If the algo is softer older web pages are not as stable anymore and more sites get more traffic. These sites can then make more money. See it as 100 sites x 100000 PI is less than 100000 sites with 1000 PI. If these potentially new publishers get hope to make money with adsense G has a bigger market than before. The bigger sites might have maxed out or run away to YPN .. This way the update makes more money for G.

This is a hypothesis. It's a discussion forum after all.

But I was trying to understand this moneywise. G is all about finding more platforms for ads. Above hypothesis generates a bigger platform for ads if smaller publishers get hope and are not always on page 50 in Google. All these smaller publishers of course will never make enough money that it is really worth it, but as with Amazon you see that doesn't really matter and the Accumulator [Google] makes money.

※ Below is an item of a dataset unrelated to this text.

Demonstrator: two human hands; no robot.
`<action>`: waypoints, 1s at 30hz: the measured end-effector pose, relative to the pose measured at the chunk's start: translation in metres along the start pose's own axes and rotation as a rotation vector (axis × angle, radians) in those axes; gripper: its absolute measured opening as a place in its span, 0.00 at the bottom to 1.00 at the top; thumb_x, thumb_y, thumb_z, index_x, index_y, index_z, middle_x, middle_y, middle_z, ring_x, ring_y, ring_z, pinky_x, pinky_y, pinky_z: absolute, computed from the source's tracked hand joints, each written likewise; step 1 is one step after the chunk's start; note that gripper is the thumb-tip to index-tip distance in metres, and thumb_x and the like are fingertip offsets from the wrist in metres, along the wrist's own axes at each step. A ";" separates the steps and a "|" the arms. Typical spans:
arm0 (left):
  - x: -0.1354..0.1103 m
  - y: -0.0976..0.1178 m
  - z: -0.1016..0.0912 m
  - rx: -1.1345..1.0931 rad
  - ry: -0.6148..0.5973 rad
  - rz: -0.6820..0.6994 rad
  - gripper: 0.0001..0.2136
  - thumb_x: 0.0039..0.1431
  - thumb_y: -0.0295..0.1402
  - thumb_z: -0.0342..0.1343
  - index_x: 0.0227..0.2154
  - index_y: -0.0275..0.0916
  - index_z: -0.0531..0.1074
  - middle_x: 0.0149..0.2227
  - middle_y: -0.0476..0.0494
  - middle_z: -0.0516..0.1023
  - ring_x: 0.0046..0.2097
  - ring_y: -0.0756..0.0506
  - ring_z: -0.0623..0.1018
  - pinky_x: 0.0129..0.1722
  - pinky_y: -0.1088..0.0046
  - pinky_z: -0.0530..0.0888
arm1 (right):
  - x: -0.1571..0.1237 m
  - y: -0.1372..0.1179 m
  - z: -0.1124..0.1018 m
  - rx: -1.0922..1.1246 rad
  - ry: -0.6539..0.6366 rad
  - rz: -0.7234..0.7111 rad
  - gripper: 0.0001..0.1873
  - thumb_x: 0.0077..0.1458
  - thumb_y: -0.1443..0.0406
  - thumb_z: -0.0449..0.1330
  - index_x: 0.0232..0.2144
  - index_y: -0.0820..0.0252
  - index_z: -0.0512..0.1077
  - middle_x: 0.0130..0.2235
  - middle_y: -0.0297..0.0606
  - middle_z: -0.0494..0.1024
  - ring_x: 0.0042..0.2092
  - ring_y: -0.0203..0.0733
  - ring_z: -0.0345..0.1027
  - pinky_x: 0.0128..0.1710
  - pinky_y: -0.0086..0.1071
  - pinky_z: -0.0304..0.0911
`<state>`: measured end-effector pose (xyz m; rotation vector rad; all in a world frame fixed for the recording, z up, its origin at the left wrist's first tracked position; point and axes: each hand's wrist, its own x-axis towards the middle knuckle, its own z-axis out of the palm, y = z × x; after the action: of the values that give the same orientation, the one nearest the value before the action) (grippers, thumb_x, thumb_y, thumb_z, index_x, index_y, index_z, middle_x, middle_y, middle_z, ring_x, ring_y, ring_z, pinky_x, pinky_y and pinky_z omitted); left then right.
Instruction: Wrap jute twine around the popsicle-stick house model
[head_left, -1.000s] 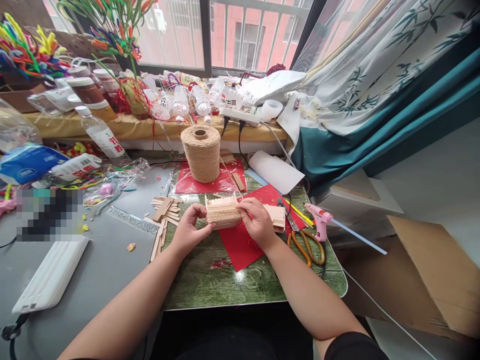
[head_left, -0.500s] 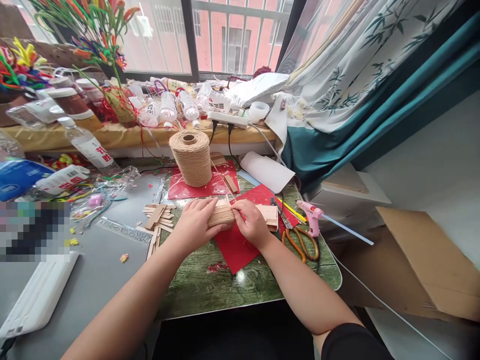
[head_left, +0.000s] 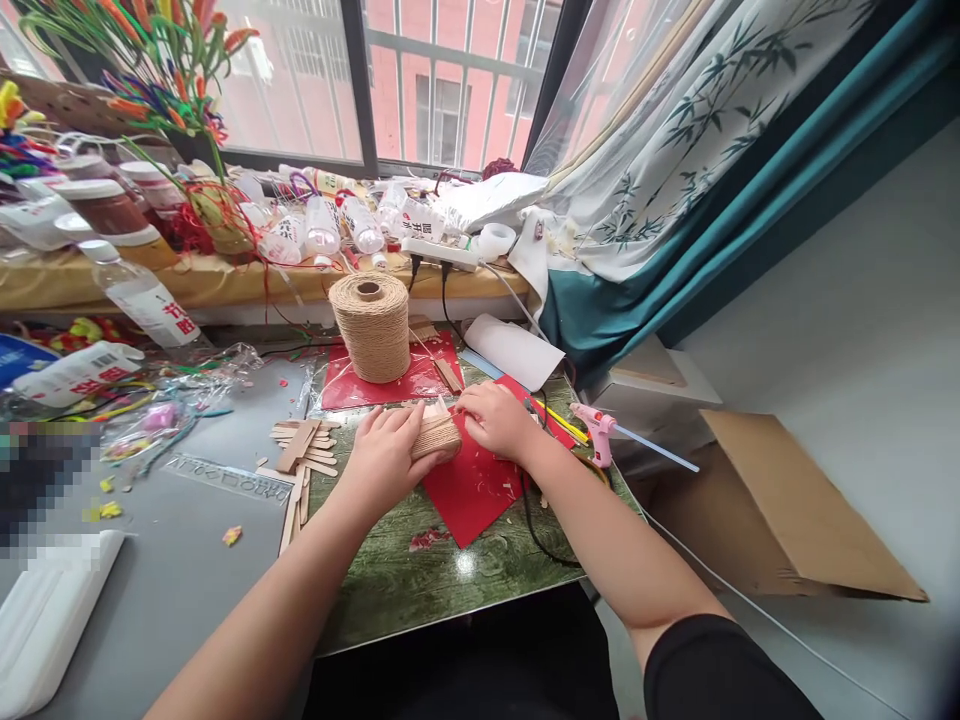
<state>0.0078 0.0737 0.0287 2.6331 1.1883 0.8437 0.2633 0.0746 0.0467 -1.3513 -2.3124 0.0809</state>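
Note:
My left hand (head_left: 386, 450) lies over a small wooden-stick piece wrapped in jute twine (head_left: 437, 436), fingers closed round its left side. My right hand (head_left: 495, 418) is pressed against the piece's right end, fingers curled on it. The piece rests on a sheet of red paper (head_left: 469, 487) over a green mat (head_left: 420, 580). A thin strand runs up from the piece to a big spool of jute twine (head_left: 373, 325) standing just behind it.
Loose wooden sticks (head_left: 304, 455) lie left of my hands. A pink glue gun (head_left: 600, 430) sits to the right with a black cord under my forearm. Bottles, pipe-cleaner flowers and a power strip (head_left: 439, 252) crowd the window ledge. A cardboard sheet (head_left: 780, 520) lies right.
My left hand has moved from the piece's left end to cover its top. My right hand shifted to the far end. The camera view has swung right, and my right arm now hides the scissors.

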 end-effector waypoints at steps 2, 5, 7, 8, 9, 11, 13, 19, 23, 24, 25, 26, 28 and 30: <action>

It worked with Amazon [Google has or will have product referral soon] and tries to get away from MSN [Firefox?]

That's my guess. Happy to be convinced otherwise. :)

May I also add that Yahoo and MSN will probably do likewise in the future, so it's not really ment against G. Just thoughts on how to survive with them on the long run. :\ Short term SEO can't really be the answer.